Accueillir et recevoir 

            « Le pain que je donnerai », c’est celui qui s’obtient sans travail. Tout ce qu’on peut faire, c’est de « croire en celui que le Père a envoyé ». Accueillir et recevoir, telle est l’œuvre, la seule possible. Voilà le « travail » recommandé. Avec le Christ, l’aventure de l’homme recommence sur de nouvelles bases : reçu sans travail, le pain vivant n’est pas là pour la mort, mais pour une vie éternelle. Mais, me direz-vous, comment croire ainsi, sans conditions et sans preuve. Sur parole ?
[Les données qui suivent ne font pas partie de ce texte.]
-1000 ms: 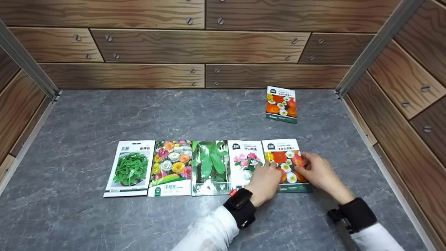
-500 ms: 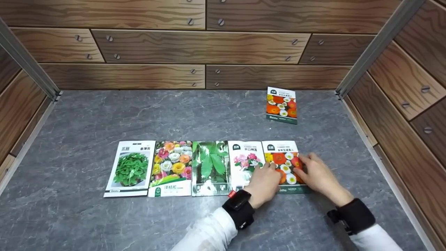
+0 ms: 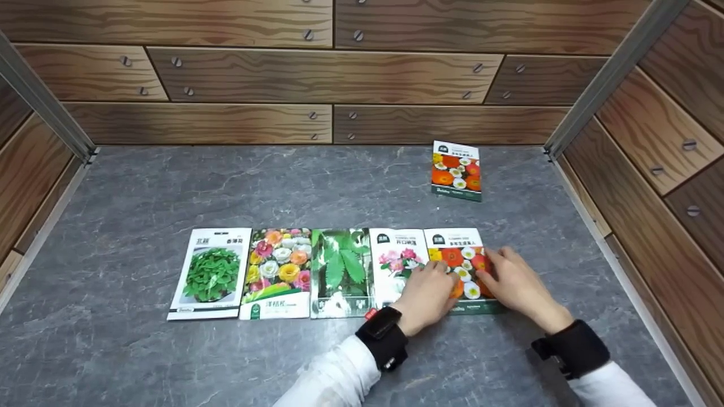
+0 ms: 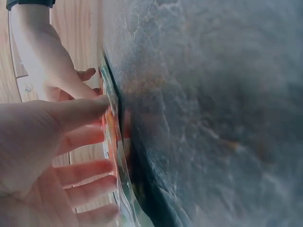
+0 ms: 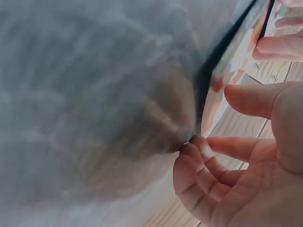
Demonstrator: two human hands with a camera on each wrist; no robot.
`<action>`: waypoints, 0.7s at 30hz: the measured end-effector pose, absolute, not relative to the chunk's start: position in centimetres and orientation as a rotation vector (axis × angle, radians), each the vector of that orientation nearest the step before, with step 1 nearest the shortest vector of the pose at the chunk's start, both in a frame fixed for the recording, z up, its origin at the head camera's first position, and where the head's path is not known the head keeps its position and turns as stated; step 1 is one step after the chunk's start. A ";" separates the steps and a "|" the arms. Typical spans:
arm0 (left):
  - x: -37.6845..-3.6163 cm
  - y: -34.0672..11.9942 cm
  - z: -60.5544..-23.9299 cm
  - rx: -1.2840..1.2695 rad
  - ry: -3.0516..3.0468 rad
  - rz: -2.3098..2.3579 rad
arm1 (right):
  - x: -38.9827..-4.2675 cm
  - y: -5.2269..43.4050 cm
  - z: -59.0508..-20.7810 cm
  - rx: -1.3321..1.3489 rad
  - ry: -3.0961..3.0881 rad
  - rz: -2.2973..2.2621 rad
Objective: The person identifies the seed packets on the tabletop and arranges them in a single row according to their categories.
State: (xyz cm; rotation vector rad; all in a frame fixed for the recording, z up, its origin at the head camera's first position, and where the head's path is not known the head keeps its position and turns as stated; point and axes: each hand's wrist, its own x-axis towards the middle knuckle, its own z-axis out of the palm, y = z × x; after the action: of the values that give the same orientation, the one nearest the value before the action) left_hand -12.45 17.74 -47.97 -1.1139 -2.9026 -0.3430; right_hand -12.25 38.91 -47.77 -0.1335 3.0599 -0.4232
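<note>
Where hands (image 3: 430, 294) rest, seed packet (image 3: 459, 254) shows orange-and-white flowers.

Glossy printed paper seed packets (image 3: 339, 272), matt grey stone-look tabletop (image 3: 169, 362), apparently printed wood-grain walls (image 3: 317, 73)

Both hands, left hand (image 3: 428, 294) and right hand (image 3: 515, 285), resting on orange-flower seed packet (image 3: 459, 254), rightmost of row; matching packet (image 3: 456, 170) well beyond it.

- The left hand (image 3: 427, 294) and right hand (image 3: 517, 285) cover the lower half of the orange flower packet (image 3: 457, 249).
- Print on every packet, including the far packet (image 3: 456, 170), is too small to read.
- The right wrist view is blurred; that bright edge (image 5: 222, 90) is probably the packet.
</note>
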 end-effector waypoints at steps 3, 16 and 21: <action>-13.4 17.5 -47.7 -1.105 -2.834 -0.542 | -13.2 39.3 -47.1 -0.119 3.057 -0.441; -19.9 15.2 -45.6 -0.781 -2.973 -1.063 | -23.7 40.6 -45.7 -0.126 2.966 -0.469; -22.2 14.6 -45.7 -0.728 -2.994 -1.028 | -26.8 41.2 -46.3 -0.017 2.908 -0.485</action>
State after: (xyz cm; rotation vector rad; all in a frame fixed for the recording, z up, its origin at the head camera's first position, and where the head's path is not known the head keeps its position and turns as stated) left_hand -22.18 14.55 -45.71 -0.7277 -2.9937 -1.0278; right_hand -26.77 41.23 -46.31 -0.0168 2.9080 -0.4853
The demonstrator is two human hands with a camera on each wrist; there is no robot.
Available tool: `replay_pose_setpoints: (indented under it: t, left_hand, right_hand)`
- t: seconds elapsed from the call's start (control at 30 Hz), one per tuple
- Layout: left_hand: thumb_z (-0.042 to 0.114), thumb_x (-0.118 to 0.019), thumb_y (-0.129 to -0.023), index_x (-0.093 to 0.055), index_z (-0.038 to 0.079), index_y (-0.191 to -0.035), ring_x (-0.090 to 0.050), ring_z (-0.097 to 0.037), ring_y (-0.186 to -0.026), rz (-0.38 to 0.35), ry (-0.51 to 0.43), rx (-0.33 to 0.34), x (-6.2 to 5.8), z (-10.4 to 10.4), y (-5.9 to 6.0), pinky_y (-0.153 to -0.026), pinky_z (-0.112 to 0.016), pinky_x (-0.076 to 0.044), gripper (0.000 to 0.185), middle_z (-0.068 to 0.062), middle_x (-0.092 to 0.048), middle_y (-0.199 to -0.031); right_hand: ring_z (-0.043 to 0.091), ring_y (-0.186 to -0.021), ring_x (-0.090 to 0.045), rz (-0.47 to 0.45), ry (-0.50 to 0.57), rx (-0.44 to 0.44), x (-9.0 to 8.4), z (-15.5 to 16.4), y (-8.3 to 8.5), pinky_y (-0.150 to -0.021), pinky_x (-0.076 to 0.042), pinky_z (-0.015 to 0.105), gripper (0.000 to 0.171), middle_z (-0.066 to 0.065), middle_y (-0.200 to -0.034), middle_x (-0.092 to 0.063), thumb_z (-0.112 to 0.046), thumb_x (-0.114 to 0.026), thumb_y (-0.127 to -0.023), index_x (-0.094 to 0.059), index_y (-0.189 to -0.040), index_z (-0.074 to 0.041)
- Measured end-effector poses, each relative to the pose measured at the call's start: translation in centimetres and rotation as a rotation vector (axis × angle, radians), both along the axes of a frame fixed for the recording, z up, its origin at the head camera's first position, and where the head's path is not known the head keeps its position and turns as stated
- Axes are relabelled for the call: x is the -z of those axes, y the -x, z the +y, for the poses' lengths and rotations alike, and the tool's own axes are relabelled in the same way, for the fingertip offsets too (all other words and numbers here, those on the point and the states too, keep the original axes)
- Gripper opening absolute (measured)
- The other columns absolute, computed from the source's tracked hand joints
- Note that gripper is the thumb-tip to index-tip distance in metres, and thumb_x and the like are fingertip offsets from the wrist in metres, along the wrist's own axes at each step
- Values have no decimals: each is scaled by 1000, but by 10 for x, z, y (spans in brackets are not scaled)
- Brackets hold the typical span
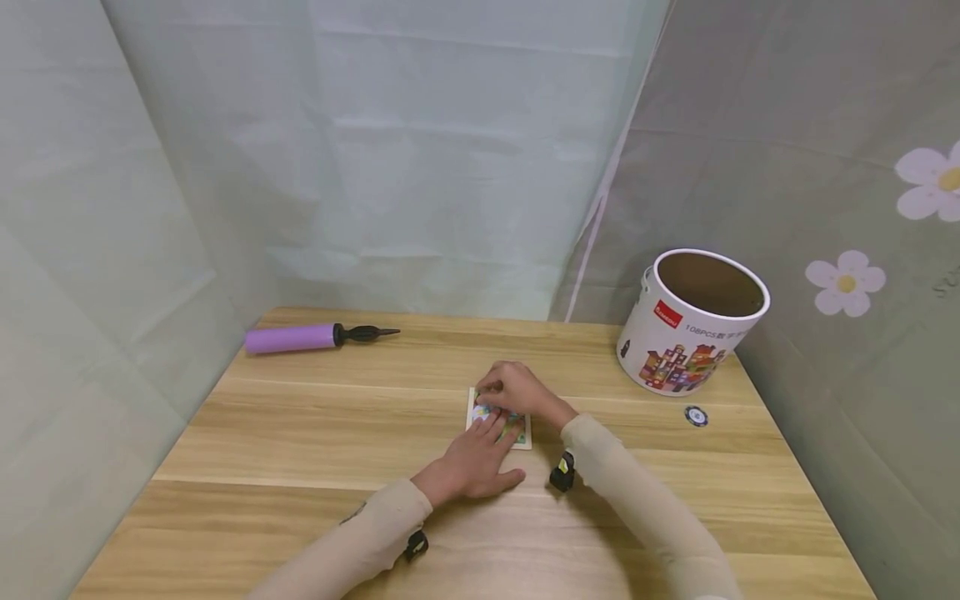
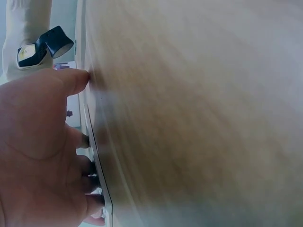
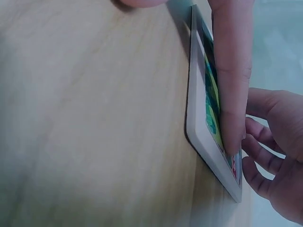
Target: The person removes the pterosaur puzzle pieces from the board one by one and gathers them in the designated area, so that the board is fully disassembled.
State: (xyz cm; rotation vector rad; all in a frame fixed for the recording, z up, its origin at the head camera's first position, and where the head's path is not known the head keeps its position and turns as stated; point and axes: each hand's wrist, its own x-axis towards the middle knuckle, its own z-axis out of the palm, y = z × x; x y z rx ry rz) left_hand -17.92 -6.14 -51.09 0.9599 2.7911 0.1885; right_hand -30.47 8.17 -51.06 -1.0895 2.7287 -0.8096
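A small pale-rimmed board with a colourful picture on it lies on the wooden table. Across its near part the left hand rests palm down, fingers spread, thumb out on the tabletop. In the right wrist view, one left finger reaches along the green and yellow picture. The right hand bends over the board's far side, its curled fingertips right at the far left corner. I cannot tell whether these fingertips pinch a piece. In the left wrist view, the left hand meets the board's thin edge.
A purple hand pump with a black nozzle lies at the table's back left. At the back right stands a white printed bucket, and a dark-rimmed round chip lies before it. Pale curtains enclose the table behind and at both sides.
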Motion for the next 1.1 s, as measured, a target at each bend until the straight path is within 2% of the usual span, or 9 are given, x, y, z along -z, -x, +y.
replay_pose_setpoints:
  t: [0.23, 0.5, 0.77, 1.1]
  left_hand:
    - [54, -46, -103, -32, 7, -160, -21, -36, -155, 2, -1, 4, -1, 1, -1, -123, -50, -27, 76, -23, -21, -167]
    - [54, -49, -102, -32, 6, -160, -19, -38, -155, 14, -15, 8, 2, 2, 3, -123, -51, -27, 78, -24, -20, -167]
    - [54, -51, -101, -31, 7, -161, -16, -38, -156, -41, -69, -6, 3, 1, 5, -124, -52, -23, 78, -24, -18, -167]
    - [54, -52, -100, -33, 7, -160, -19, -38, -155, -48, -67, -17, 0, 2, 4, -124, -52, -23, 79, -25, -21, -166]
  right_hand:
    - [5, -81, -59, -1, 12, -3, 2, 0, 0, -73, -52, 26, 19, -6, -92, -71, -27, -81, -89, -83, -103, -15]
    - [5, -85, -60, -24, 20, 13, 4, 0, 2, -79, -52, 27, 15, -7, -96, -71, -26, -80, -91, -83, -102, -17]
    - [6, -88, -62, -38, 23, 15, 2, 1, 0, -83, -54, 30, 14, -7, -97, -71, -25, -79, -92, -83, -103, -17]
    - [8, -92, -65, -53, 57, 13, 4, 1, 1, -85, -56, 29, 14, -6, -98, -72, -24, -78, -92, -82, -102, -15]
            Les interlocuteurs de Jésus lui demandaient un signe. Jésus ne répond pas en donnant un signe ; il se contente de déclarer : « Je suis le pain de vie ». Seuls, quelques témoins, quelques mois plus tard, verront le signe et seront capables de le lire : ce sera la croix. Le pain de vie, c’est le corps livré, la vie donnée par amour. Notre nourriture pour la vie éternelle. Mystère de la foi : quand nous mangeons le Corps du Christ et quand nous buvons son Sang, nous sommes invités à renouveler notre confiance éperdue en celui qui est l’Amour, et à manifester, dans tous les instants de notre existence, cette confiance. Il est le Chemin, la Vérité, la  Vie.